BRIEF:
Output only the lines below that start at the line containing "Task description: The" and end at the line containing "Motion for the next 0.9", with both ends kept.
***** SOURCE MATERIAL
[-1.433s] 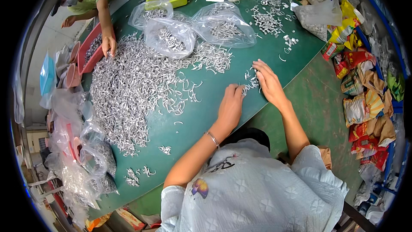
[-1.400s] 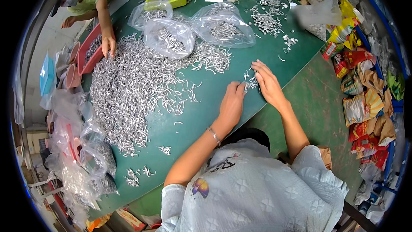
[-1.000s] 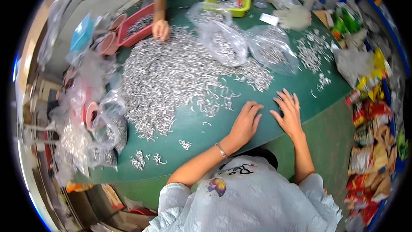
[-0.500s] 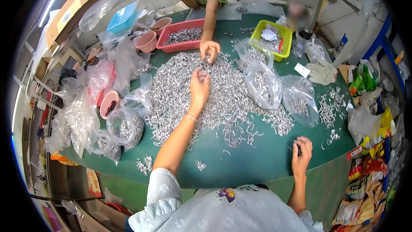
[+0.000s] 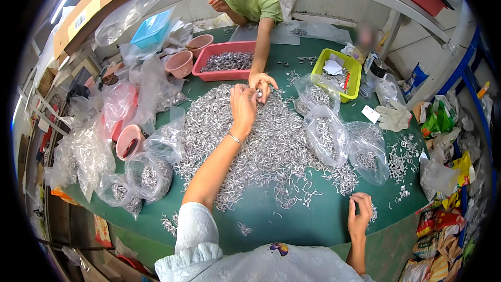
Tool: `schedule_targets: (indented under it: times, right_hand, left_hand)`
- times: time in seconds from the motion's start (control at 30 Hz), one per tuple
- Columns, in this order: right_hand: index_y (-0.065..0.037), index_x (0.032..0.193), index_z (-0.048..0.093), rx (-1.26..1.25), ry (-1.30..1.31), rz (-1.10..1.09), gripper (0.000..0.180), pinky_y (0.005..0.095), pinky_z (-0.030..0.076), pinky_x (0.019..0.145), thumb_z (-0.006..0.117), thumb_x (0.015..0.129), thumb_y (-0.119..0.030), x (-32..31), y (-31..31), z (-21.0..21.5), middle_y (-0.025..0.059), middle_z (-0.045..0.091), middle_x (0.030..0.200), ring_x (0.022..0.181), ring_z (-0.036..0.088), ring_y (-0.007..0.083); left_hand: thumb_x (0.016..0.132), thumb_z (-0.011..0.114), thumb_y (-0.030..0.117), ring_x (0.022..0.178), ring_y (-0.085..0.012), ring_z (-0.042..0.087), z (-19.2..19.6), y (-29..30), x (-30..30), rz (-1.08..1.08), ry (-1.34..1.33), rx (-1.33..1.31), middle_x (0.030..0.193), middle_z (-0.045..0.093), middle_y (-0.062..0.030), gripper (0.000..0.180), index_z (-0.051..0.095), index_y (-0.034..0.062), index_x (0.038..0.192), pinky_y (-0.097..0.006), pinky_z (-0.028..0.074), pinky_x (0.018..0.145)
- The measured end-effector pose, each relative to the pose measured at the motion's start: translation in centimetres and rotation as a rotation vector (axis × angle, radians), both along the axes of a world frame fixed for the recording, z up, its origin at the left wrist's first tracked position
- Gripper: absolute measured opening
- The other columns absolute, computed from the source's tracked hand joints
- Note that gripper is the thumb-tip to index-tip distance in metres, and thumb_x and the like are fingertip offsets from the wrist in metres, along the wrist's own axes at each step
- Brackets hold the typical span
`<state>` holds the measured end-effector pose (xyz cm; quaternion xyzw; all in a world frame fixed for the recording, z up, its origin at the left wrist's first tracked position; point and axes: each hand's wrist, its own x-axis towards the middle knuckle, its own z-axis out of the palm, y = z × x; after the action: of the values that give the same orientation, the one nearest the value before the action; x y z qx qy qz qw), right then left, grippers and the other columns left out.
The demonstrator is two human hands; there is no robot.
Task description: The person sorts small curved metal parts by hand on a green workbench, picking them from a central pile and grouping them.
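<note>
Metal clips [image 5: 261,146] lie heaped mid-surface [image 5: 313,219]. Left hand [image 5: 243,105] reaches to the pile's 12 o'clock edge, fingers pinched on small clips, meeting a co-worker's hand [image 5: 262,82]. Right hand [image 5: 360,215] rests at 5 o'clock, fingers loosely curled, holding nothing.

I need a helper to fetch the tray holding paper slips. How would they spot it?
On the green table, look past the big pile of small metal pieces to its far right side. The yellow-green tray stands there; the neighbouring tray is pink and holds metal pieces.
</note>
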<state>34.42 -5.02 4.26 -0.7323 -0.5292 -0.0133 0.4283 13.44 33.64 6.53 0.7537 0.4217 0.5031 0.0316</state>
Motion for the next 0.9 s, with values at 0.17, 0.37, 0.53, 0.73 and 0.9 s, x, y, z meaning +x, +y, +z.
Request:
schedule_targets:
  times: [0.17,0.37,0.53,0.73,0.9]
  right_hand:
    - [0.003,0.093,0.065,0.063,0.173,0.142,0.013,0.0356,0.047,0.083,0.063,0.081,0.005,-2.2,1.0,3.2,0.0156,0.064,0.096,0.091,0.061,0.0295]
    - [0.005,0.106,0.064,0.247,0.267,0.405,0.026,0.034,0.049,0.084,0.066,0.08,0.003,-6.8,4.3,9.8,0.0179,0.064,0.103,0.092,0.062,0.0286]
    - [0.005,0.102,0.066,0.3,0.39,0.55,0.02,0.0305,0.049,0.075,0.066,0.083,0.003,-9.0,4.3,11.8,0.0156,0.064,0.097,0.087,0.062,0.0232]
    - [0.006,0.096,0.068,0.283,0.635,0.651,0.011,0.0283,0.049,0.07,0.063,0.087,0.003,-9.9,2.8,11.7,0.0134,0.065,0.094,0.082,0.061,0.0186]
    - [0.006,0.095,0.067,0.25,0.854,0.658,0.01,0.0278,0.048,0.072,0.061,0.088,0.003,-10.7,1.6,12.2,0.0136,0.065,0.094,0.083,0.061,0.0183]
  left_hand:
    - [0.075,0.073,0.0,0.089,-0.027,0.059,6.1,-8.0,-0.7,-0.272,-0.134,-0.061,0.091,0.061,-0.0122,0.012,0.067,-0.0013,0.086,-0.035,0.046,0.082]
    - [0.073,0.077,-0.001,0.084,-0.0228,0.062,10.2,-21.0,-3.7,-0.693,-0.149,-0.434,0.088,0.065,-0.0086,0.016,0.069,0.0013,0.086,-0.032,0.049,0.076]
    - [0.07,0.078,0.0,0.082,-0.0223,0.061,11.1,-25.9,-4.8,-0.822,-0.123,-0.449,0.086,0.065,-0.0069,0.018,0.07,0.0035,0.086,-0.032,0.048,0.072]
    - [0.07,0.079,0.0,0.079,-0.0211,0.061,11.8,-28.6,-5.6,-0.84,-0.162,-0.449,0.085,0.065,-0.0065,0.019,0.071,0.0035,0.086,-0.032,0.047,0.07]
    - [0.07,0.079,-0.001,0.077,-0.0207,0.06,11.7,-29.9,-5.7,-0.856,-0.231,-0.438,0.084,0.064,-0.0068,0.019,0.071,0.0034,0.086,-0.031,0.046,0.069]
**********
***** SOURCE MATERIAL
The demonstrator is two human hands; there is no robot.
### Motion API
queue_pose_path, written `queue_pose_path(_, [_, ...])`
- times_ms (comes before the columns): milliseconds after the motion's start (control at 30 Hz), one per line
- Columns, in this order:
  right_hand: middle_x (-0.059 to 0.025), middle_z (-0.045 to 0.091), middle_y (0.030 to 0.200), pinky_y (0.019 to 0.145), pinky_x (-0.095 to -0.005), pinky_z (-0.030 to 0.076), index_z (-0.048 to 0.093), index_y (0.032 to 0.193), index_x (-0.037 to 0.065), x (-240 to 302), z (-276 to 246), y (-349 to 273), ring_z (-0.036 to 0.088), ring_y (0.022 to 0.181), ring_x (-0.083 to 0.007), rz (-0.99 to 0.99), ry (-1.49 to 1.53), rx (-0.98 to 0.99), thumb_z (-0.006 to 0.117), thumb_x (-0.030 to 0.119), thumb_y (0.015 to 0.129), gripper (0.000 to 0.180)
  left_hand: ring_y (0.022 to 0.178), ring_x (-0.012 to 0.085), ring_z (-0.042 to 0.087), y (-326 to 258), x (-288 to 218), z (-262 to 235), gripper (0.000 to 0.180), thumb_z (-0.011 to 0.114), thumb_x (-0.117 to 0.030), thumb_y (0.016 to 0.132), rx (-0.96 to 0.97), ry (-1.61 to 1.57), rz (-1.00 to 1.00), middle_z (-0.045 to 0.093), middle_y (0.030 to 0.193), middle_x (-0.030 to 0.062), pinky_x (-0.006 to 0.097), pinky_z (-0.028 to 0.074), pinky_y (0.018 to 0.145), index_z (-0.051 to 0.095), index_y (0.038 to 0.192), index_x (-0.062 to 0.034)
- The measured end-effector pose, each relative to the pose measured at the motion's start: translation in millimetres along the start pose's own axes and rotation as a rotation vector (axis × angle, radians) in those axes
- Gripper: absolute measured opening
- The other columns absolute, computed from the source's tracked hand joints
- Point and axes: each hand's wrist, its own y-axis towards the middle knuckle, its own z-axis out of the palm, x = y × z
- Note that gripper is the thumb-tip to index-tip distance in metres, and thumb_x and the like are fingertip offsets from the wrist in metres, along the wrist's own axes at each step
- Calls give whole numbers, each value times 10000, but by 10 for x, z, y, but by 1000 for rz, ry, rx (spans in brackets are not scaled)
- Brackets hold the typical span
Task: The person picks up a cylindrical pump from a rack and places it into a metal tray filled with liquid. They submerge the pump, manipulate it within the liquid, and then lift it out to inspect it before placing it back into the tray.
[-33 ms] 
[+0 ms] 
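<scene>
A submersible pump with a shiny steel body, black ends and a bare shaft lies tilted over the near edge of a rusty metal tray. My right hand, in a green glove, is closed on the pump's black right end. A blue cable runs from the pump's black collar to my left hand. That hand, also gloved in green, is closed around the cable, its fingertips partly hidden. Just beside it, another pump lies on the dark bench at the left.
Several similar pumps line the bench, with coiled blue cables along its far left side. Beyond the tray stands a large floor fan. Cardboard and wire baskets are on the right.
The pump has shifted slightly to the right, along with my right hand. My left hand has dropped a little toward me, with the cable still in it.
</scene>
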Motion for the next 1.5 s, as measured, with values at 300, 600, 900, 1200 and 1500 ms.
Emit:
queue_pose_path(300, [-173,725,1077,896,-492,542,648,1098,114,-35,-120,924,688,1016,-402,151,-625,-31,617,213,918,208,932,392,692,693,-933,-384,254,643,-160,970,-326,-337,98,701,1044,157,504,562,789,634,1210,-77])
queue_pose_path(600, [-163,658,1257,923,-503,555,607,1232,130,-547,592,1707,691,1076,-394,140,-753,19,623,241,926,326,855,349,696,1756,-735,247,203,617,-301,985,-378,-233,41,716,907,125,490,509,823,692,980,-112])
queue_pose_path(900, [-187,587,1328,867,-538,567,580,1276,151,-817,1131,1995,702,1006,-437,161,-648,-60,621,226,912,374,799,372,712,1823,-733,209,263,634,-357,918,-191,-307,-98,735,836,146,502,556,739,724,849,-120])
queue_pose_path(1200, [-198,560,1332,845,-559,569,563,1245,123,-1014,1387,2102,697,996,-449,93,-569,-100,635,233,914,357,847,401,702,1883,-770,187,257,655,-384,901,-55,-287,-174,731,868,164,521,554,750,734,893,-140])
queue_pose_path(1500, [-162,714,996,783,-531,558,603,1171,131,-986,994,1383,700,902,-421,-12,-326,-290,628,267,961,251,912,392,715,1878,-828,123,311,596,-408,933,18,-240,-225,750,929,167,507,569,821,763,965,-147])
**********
EXERCISE SOLUTION:
Task description: The person sorts small curved metal parts by hand on a green workbench, picking them from a central pile and grouping them.
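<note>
Metal clips [image 5: 261,146] lie heaped mid-surface [image 5: 313,219]. Left hand [image 5: 243,105] reaches to the pile's 12 o'clock edge, fingers pinched on small clips, meeting a co-worker's hand [image 5: 262,82]. Right hand [image 5: 360,215] rests at 5 o'clock, fingers loosely curled, holding nothing.

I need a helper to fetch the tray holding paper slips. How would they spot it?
On the green table, look past the big pile of small metal pieces to its far right side. The yellow-green tray stands there; the neighbouring tray is pink and holds metal pieces.
</note>
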<state>34.42 -5.02 4.26 -0.7323 -0.5292 -0.0133 0.4283 13.44 33.64 6.53 0.7537 0.4217 0.5031 0.0316</state>
Motion for the next 0.9 s, with values at 0.17, 0.37, 0.53, 0.73 and 0.9 s, x, y, z meaning +x, +y, +z.

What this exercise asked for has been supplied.